His thumb set back in joint and his hand taped and bandaged (the breaks were clean, so far as she can tell from the shitty backup medscanner, and ought to heal well- a mercy. An injury like that, done with more malice, might have crippled him), Theron's finally stopped trying to get up and is resting quietly on his cot. The whole room's quiet, really, with Jakarro running decryptions at the console with Vector's assistance and Lana still not back with the supplies.

She doesn't mind quiet most days. Tonight- today, past midnight though only barely- it's unsettling.

"If I leave in an hour," she says, looking up from the diagram toward Theron, "do you think that's enough time, or-?"

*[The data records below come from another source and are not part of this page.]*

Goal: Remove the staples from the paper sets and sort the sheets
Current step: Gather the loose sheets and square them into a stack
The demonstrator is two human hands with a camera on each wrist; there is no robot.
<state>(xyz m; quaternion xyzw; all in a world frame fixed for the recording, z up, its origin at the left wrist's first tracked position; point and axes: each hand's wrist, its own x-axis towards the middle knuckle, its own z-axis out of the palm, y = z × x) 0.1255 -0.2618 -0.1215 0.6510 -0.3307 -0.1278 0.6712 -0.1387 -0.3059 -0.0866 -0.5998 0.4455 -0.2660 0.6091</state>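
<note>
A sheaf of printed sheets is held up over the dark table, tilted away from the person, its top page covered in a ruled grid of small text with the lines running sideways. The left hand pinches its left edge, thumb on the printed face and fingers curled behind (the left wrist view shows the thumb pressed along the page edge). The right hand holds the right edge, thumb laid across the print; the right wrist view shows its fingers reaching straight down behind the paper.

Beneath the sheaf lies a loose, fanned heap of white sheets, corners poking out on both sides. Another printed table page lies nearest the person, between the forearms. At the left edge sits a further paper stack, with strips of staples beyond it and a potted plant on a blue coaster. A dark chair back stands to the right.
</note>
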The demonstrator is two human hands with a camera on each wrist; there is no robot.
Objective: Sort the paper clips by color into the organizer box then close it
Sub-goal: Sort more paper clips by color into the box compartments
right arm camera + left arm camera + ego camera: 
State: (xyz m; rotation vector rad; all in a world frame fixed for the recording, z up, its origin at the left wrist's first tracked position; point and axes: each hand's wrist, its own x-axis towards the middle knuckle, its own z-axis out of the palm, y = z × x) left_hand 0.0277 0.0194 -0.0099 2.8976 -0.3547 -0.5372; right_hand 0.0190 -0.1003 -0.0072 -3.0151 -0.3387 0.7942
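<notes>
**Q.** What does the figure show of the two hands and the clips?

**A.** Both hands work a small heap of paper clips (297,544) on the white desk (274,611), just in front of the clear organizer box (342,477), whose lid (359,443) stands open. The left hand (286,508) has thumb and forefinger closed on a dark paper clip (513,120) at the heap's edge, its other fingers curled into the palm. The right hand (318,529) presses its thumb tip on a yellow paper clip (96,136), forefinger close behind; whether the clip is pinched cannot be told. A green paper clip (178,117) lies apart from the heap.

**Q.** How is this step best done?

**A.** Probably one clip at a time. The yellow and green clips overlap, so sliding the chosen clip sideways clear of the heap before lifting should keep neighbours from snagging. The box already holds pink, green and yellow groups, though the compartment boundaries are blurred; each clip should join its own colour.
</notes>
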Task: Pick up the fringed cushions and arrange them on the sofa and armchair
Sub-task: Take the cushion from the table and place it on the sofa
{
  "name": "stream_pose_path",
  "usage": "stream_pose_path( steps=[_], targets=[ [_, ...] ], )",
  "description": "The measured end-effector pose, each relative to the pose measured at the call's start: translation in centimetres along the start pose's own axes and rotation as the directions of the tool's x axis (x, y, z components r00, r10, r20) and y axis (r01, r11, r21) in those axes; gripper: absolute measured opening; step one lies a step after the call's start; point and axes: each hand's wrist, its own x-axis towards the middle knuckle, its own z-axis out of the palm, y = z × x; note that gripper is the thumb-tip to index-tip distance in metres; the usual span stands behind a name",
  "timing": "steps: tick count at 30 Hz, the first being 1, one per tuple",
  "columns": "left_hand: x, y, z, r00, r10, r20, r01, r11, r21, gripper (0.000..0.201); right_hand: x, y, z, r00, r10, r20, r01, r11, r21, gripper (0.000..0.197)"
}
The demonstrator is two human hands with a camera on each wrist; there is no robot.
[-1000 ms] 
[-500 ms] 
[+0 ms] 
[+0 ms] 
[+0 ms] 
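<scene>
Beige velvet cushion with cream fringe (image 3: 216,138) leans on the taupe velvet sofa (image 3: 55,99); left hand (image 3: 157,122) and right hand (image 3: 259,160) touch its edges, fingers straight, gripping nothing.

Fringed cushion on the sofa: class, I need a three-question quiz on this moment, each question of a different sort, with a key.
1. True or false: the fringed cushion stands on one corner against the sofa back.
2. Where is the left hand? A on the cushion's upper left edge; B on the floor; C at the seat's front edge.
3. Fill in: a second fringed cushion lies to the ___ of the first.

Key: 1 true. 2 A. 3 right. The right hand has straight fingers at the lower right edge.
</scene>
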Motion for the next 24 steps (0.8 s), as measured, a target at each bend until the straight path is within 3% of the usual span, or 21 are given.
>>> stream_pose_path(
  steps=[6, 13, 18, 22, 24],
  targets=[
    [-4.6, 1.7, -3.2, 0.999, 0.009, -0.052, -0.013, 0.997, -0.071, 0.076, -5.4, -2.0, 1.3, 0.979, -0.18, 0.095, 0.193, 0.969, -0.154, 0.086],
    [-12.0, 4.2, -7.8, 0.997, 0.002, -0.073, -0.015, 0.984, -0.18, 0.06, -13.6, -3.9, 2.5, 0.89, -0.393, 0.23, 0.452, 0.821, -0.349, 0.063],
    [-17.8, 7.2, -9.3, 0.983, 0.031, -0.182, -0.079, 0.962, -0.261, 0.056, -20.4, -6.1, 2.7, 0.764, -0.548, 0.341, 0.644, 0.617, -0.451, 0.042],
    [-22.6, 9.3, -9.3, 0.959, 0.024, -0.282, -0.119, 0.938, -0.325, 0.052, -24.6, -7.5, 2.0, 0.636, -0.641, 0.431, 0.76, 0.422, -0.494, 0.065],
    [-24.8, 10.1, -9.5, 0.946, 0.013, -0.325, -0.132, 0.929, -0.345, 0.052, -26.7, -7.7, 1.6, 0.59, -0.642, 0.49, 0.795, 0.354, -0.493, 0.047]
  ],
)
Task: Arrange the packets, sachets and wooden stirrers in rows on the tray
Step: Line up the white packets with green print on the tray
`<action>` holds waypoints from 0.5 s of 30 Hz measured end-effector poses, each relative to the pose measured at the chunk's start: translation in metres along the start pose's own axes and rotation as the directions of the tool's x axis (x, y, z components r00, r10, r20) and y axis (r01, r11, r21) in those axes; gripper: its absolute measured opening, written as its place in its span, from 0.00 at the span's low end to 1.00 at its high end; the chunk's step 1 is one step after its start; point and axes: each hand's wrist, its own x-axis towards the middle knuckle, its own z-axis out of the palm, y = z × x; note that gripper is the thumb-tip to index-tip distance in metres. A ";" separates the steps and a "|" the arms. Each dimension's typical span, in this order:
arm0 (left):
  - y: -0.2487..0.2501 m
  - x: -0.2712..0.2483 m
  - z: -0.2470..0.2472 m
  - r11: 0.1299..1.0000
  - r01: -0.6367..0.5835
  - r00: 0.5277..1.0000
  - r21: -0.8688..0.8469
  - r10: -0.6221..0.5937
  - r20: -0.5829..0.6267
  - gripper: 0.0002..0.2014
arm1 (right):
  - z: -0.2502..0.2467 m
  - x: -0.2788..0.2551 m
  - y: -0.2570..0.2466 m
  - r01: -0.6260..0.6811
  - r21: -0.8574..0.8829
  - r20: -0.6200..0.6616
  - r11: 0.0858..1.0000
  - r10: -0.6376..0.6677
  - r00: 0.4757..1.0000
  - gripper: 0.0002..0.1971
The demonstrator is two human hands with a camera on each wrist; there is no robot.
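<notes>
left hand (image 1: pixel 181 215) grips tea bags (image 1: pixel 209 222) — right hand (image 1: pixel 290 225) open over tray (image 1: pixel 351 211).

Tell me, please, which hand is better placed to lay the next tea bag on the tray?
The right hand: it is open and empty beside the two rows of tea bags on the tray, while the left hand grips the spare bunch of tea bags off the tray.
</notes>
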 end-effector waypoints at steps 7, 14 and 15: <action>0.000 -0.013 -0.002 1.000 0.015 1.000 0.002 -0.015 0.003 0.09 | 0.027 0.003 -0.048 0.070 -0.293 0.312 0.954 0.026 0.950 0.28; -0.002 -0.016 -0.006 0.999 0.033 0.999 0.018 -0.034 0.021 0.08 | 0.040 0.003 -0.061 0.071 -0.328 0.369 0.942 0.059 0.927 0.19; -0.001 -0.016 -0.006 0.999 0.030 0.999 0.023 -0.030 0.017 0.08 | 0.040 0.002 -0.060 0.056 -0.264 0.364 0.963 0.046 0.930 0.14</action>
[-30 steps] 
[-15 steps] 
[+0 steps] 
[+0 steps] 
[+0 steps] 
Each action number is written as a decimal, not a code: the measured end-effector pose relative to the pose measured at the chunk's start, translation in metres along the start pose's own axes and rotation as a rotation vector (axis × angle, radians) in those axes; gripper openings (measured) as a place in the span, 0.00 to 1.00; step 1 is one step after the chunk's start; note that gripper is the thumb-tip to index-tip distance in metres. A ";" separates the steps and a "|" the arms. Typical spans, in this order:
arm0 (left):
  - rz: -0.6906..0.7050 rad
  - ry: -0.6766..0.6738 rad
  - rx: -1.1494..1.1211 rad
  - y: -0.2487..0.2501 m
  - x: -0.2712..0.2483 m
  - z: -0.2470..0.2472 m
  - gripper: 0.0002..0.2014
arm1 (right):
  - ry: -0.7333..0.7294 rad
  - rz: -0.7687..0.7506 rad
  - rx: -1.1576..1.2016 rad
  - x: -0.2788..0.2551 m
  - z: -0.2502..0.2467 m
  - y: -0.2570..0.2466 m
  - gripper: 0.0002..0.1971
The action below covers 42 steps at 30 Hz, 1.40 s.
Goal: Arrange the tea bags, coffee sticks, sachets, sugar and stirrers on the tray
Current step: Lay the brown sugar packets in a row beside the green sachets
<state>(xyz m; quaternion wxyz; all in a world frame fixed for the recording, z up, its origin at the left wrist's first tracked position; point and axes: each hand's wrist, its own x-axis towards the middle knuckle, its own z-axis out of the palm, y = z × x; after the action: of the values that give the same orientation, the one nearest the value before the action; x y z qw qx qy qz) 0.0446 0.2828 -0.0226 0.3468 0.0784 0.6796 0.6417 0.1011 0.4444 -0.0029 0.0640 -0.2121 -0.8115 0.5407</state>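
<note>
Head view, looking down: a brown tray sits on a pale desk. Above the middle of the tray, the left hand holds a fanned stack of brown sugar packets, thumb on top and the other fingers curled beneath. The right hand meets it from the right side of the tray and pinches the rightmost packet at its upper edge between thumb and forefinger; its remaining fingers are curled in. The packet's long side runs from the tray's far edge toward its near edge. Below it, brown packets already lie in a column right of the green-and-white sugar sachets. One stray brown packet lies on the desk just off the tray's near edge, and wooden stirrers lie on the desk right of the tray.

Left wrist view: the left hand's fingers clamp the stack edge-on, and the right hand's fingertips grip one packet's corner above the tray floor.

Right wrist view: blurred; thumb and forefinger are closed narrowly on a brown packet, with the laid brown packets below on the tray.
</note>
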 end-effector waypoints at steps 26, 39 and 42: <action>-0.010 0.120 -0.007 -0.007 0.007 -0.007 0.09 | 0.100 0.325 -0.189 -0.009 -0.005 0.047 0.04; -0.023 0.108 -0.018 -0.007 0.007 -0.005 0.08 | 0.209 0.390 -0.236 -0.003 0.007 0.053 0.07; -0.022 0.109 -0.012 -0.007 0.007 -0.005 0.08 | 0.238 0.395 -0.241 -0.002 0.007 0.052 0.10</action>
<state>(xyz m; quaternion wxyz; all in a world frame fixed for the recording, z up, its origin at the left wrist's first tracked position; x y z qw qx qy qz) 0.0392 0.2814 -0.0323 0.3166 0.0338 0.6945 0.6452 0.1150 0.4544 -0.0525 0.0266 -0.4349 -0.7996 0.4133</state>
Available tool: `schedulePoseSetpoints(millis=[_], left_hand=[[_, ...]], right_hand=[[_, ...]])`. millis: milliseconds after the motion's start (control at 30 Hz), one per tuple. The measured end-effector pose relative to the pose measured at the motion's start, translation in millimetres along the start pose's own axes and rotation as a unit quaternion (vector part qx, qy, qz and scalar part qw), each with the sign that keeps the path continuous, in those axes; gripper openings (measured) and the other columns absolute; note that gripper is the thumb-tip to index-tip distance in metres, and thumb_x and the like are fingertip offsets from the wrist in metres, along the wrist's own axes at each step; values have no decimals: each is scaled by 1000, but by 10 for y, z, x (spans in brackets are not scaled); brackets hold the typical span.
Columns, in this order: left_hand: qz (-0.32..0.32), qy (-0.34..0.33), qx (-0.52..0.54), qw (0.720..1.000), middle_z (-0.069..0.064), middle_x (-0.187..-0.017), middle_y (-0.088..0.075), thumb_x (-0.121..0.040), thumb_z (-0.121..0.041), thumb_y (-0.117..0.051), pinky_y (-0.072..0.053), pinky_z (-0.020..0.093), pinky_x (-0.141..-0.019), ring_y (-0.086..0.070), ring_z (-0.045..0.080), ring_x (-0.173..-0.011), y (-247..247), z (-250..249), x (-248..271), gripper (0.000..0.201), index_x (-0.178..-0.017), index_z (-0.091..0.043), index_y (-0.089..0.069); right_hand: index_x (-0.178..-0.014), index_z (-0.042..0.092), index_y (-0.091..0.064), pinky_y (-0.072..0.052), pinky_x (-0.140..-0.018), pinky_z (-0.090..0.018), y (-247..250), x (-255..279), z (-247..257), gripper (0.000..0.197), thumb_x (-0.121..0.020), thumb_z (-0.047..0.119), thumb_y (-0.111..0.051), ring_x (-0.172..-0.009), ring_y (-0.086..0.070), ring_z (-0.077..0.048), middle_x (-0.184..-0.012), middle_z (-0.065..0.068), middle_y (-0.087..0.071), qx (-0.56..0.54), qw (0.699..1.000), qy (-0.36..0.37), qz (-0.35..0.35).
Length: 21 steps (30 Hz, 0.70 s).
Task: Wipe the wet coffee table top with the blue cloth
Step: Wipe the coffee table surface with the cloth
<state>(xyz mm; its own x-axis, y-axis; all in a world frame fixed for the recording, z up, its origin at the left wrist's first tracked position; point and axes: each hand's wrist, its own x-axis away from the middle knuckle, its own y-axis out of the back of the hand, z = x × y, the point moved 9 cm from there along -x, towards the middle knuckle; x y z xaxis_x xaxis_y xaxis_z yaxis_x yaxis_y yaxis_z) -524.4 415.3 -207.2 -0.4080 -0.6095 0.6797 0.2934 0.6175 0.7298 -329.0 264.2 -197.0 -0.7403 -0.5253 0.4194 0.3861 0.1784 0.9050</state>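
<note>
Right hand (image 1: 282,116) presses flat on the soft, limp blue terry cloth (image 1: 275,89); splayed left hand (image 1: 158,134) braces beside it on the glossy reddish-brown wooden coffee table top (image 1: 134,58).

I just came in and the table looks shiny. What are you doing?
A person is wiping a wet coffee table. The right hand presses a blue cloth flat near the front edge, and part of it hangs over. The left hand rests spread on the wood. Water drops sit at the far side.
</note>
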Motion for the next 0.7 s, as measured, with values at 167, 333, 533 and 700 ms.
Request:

He's on his left side, facing toward the wall, and she can see him breathing but he doesn't answer; she gets up from the table and crouches down beside him.

"Theron?"

He'd better not be unconscious again.

Carefully, she nudges his shoulder; he mutters something unintelligible. Probably not unconscious, then.

"Never mind," she murmurs. "I'll let you sleep."

"-I have a number sixteen, extra crispy? Menu's 'n the counter-" Theron gestures vaguely, eyes still closed, at the wall in front of him. "-oh. 'nd a Goodvalor roll. 'm starving."

She chuckles softly. "I'll see what I can do."

"'kay." He curls tighter under the thin blanket, eyelids fluttering in dreaming sleep. If she ignores the bruises he looks almost peaceful.

She lays an extra blanket over him and sets a ration bar on the cot before she moves back to the table.


Lana comes back a short while later, two crates on a floating cargo hauler at her side, and immediately starts unloading, handing her a dozen injectors and setting more on the table handful by handful.

"It should be enough, I think." She shoves the first crate aside to pull the lid off the second. "The negotiations took a little while but I managed just about everything they had. I thought you'd need to take some with you, too."

"With luck I won't have to use them, though I'm not counting on luck today." Grabbing a few stims off the top of the second crate, she tucks two away and shoots the third into her outer thigh. Her heart rate rises, her senses sharpening as the dullness of overfatigue slips away in a familiar chemical rush. "That'll help, though."

Lana nods, watching her as she refills her belt pouches before she turns her gaze to Theron. "Is he-"

"Sleeping."

"Good. I'll wake him once you make landfall."

"You two need to talk," she says. "Maybe not now, but if we make it through this- it won't work going forward, Lana, not if we can't trust each other."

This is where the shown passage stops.